Atezolizumab is effective and well tolerated in pretreated advanced/metastatic non–small-cell lung cancer (NSCLC). We examined atezolizumab's efficacy and safety in 64 Japanese patients with NSCLC in the same setting via a subanalysis of the phase 3 OAK study. Atezolizumab improved overall survival versus docetaxel and was generally well tolerated, thus offering a potential NSCLC treatment for Japanese patients.Introduction:
Atezolizumab, an anti–programmed death-ligand 1 (PD-L1) agent, is effective and well tolerated in patients with pretreated advanced non–small-cell lung cancer (NSCLC). We assessed its efficacy and safety in Japanese patients through subgroup analyses of the phase 3 OAK study (NCT02008227).Patients and Methods:
Key eligibility criteria of this randomized, controlled, open-label, international study include locally advanced/metastatic NSCLC, ≥ 1 prior platinum-based chemotherapy, age ≥ 18 years, measurable disease (Response Evaluation Criteria in Solid Tumors v1.1), and Eastern Cooperative Oncology Group performance status 0 or 1. Atezolizumab 1200 mg or docetaxel 75 mg/m2 was provided intravenously every 3 weeks.
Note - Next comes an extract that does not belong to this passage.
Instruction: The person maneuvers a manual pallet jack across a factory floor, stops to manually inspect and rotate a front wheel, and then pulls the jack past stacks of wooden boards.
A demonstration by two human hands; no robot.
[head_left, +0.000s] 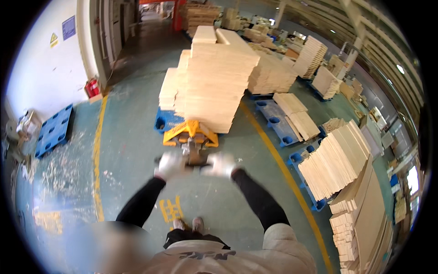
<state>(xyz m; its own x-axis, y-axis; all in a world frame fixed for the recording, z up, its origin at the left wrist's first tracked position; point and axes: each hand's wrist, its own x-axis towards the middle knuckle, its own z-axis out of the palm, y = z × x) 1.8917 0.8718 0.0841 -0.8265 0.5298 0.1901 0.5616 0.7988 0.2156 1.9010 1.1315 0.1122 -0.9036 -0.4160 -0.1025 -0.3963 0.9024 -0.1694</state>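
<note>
Both arms reach forward to the dark handle bar of a yellow pallet jack (191, 131). On the bar's left end is my left hand (171, 166) in a white glove, closed round it. My right hand (221, 165), gloved alike, grips the right end; both gloves are slightly blurred. Beyond the handle, the jack's forks run under a blue plastic pallet (167, 119), most of which is hidden. A tall load of pale wooden boards (218, 82) stands on it, stepped lower on the left side.
Yellow floor lines (96, 155) run along both sides. At right, blue pallets (273, 121) and board stacks (337, 157) line the way. A blue pallet (54, 131) lies by the left wall, with red fire extinguishers (92, 86) near the corner. A passage (148, 34) opens far ahead.
</note>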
Co-primary end points were overall survival (OS) in the intention-to-treat (ITT) population and those with ≥ 1% PD-L1 expression on tumor cells (TC) or tumor-infiltrating immune cells (IC; TC1/2/3 or IC1/2/3).Results:
Sixty-four ITT patients were Japanese; 19 had TC1/2/3 or IC1/2/3 status. In Japanese ITT patients, median OS in the atezolizumab arm (n = 36) was longer than the docetaxel arm (n = 28; 21.3 months [95% confidence interval (CI), 11.0-not estimable (NE)] versus 17.0 months [95% CI, 12.5-NE], respectively; hazard ratio 0.80 [95% CI, 0.41-1.57]). In the TC1/2/3 or IC1/2/3 population, median OS was 21.3 months (95% CI, 15.0-NE) and NE in the atezolizumab (n = 11) and docetaxel (n = 8) groups, respectively (hazard ratio, 0.81 [95% CI, 0.22-3.05]). Atezolizumab was generally well tolerated, with no treatment-related deaths.Conclusion:
Atezolizumab was effective and well tolerated in pretreated Japanese patients with NSCLC. Results are consistent with the primary analysis of OAK.